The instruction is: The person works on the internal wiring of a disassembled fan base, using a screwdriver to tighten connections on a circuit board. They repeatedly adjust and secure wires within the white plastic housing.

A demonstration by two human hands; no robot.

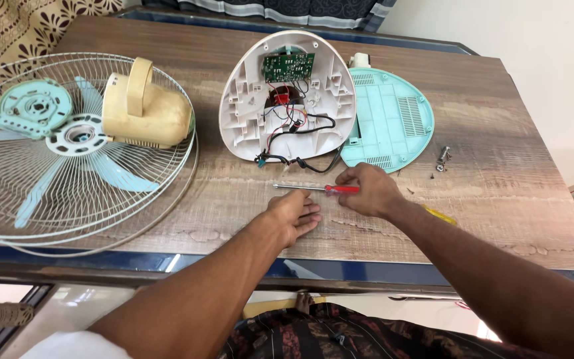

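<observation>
Both bare hands lie on the brown wood surface (499,206). Right hand (371,191) has its fingers closed on the red-handled metal screwdriver (315,189), just below the open white fan base (287,96). Left hand (295,214) rests loosely curled, holding nothing. Hold the handle firmly so the tip stays steady.

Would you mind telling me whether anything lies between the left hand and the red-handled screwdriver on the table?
Nothing visible does. The left hand rests on the table just below the screwdriver, with only bare wood between them. The right hand is already on its red handle, and the open fan base lies beyond it.
</observation>
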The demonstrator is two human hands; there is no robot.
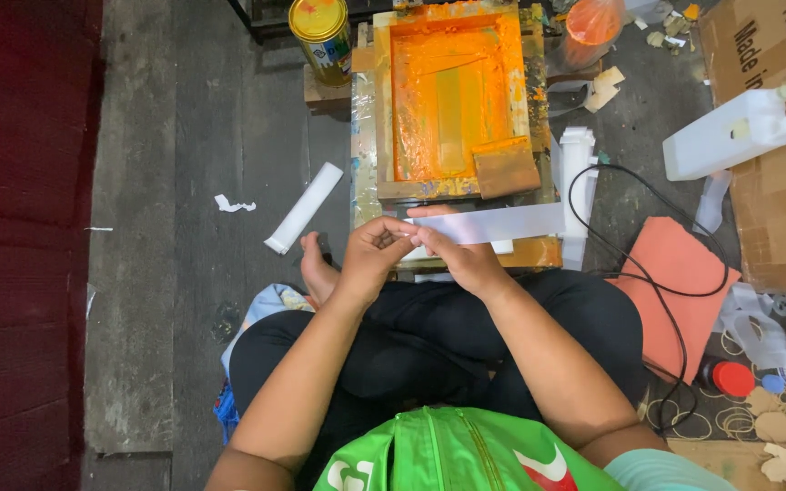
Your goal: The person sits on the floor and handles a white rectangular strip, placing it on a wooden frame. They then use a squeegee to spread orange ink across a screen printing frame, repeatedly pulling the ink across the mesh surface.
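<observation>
Far to the left of the hands, a torn white scrap (pixel 234 205) lies on the dark floor, and nearer in, a rolled white sheet (pixel 305 207) lies at a slant. Above and left of the hands stands a yellow-lidded can (pixel 320 32). Left hand (pixel 373 255): fingers curled, tips pinched on the left end of a white paper strip (pixel 488 224); a bare foot (pixel 318 270) shows just left of its wrist. Right hand (pixel 458 256): closed under and around the same end of the strip, thumb on top, touching the left hand's fingertips. The strip runs from both hands out to the right, roughly level, held above the lap and just in front of a wooden printing screen (pixel 452 100) coated in orange ink. A brown squeegee block (pixel 506 171) sits in the screen's lower right corner, directly above the right hand. Right of the hands, a black cable (pixel 661 291) loops over a salmon-coloured pad (pixel 675 282). Farther right and up, a white plastic jug (pixel 728 135) rests against a cardboard box (pixel 775 164). Lower right, a red cap (pixel 732 378) lies among rubber bands.
</observation>
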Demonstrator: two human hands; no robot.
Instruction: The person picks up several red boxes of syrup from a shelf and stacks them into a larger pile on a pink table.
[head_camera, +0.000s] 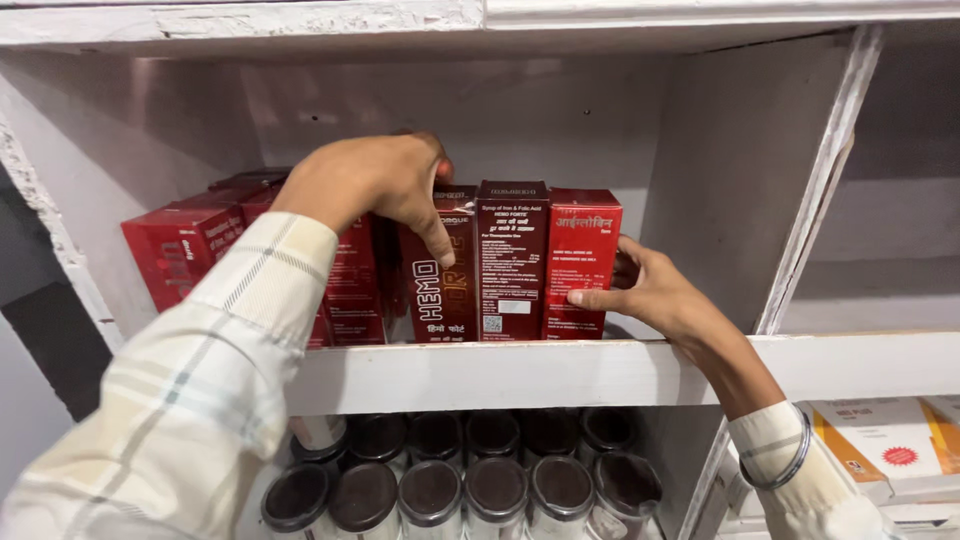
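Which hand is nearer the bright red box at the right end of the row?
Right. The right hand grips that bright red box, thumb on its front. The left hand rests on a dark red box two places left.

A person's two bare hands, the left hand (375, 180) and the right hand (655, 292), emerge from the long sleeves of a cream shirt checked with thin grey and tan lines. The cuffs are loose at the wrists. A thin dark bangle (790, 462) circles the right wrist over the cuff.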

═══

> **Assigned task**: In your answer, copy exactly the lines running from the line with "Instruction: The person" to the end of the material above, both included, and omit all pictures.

> **Written solution**:
Instruction: The person picks up several red boxes of syrup from a shelf and stacks them into a larger pile on a pink table.
[head_camera, +0.000s] 
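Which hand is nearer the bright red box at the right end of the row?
Right. The right hand grips that bright red box, thumb on its front. The left hand rests on a dark red box two places left.

A person's two bare hands, the left hand (375, 180) and the right hand (655, 292), emerge from the long sleeves of a cream shirt checked with thin grey and tan lines. The cuffs are loose at the wrists. A thin dark bangle (790, 462) circles the right wrist over the cuff.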

The required output has been given.